The following appeared in The Paulick Report September 12th.
Melinda Golden of Hancock, Md., has owned horses since 1969 but has never had as much fun as she’s currently enjoying with her homebred filly Parisian Diva.
The 3-year-old West Virginia-bred by Freedom Child out of Paris Heiress, by Wildcat Heir, has won seven races from 11 starts with three seconds and a third for earnings of $191,845.
On top of that, she’s won $36,700 from the Virginia Thoroughbred Association’s Virginia-Certified Program.
“It’s been wonderful,” she said of the program that she first learned about reading the Mid-Atlantic Thoroughbred magazine. “My filly was on a farm in West Virginia with no other babies around, and I thought, this baby needs to be in a field with other babies, run around with them, learn to push her way into the feed tub, things like that. They are social animals.”
Golden called Brooke Royster at Chance Farm in Gordonsville, Va., and arranged to send the filly there. She spent eight months at Chance Farm (one of more than 125 farms and training centers certified for the program), more than the six-month requirement before the end of a horse’s 2-year-old year, and was registered in the Virginia-Certified Program. Then it was off to the races with trainer Stacey Viands.

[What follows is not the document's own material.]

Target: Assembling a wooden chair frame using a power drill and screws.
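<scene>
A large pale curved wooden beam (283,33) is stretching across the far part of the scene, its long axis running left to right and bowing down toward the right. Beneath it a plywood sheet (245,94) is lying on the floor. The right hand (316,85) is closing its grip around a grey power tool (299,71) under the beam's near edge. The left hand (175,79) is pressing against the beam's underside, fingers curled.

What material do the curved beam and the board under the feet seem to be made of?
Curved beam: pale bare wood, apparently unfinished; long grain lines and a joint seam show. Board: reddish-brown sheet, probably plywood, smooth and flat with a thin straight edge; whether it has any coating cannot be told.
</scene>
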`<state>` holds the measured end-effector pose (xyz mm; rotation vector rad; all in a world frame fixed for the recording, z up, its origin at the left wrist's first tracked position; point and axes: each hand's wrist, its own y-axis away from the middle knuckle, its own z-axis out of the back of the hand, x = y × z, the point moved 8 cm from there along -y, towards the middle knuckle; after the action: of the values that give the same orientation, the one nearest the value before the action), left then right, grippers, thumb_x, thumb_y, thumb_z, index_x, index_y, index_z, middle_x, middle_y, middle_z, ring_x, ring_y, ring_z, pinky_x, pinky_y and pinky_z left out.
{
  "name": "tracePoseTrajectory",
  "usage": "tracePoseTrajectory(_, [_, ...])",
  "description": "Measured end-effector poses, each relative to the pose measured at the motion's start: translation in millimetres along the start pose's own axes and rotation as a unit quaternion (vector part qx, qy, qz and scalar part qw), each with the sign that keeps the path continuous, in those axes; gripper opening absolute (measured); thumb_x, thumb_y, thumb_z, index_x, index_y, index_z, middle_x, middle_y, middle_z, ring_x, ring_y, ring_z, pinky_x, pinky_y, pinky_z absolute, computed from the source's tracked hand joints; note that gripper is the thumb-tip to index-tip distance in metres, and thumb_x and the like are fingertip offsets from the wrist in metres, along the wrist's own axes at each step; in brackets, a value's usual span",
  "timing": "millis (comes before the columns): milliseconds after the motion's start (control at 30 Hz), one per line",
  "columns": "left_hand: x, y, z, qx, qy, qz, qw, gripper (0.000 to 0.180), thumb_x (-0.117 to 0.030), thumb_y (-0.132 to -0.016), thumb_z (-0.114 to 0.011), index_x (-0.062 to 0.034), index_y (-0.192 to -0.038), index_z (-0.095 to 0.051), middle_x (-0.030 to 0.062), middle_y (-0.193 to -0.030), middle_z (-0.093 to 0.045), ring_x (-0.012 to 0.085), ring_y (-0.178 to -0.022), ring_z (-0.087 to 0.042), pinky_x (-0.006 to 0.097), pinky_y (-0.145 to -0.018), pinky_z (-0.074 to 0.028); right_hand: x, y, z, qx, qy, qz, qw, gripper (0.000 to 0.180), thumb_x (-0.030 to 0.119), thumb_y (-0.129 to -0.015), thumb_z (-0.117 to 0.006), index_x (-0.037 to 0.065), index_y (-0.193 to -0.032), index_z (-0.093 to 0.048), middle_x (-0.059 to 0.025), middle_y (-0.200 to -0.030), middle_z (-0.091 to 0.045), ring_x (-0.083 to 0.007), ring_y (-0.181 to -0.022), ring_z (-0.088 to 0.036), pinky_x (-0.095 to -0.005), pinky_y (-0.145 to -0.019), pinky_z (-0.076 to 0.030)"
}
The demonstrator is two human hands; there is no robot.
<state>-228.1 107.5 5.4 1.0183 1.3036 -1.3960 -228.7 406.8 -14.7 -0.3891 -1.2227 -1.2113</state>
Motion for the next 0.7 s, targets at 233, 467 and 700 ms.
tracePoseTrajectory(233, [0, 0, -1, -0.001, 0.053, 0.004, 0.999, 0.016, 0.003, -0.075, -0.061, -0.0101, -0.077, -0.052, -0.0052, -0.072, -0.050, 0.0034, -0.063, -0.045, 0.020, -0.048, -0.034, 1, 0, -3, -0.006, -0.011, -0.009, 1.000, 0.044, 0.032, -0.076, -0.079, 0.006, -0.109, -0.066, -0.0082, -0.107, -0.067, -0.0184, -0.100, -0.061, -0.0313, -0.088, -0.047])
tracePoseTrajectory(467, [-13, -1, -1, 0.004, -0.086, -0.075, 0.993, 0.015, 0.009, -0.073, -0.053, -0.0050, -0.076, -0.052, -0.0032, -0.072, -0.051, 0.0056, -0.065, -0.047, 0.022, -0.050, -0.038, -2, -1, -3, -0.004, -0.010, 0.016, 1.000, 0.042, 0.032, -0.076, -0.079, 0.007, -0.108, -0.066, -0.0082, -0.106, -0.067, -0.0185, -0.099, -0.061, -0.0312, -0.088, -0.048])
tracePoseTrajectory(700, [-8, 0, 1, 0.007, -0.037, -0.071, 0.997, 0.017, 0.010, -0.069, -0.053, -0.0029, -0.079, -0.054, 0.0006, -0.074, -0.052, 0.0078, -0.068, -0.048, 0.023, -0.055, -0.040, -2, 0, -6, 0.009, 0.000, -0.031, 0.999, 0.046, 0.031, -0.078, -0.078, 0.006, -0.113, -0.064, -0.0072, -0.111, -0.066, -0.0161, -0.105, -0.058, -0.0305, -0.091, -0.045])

Parisian Diva won her debut at Charles Town by 7 ¼ lengths last Sept. 8 in a harbinger of things to come. After a second- and third-place finish in a pair of stakes at the West Virginia track, the little bay filly (Golden says she weighs in at just 954 pounds) ended her 2-year-old campaign with a victory in the Eleanor Casey Memorial Stakes at Charles Town.
After a winter break, Parisian Diva returned to the races at three and has won five of seven, including two stakes at Charles Town. In her only racing venture outside of West Virginia, Golden’s filly was a closing second to odds-on favorite Please Flatter Me in the Alma North Stakes at Laurel Park in Maryland on June 16. With each victory, checks from the VTA arrive like clockwork at the end of the month.
“It’s just lovely to have that money coming in,” Golden said.
Next up for her star filly is the $300,000 Charles Town Oaks on Sept. 21. The Grade 3 race usually attracts top-class fillies from around the country.
“I may be embarrassed, but I think she deserves a chance,” Golden said.
In the meantime she has two other West Virginia-bred “divas,” Bronze Diva and Magician’s Diva, who are 2-year-olds and registered in Virginia’s program. Golden is hoping a yearling full brother to Parisian Diva can follow in her older sibling’s footsteps.
“I have had offers that were fairly substantial (to buy Parisian Diva), and I didn’t take the money,” Golden said. “I’m just having too much fun.”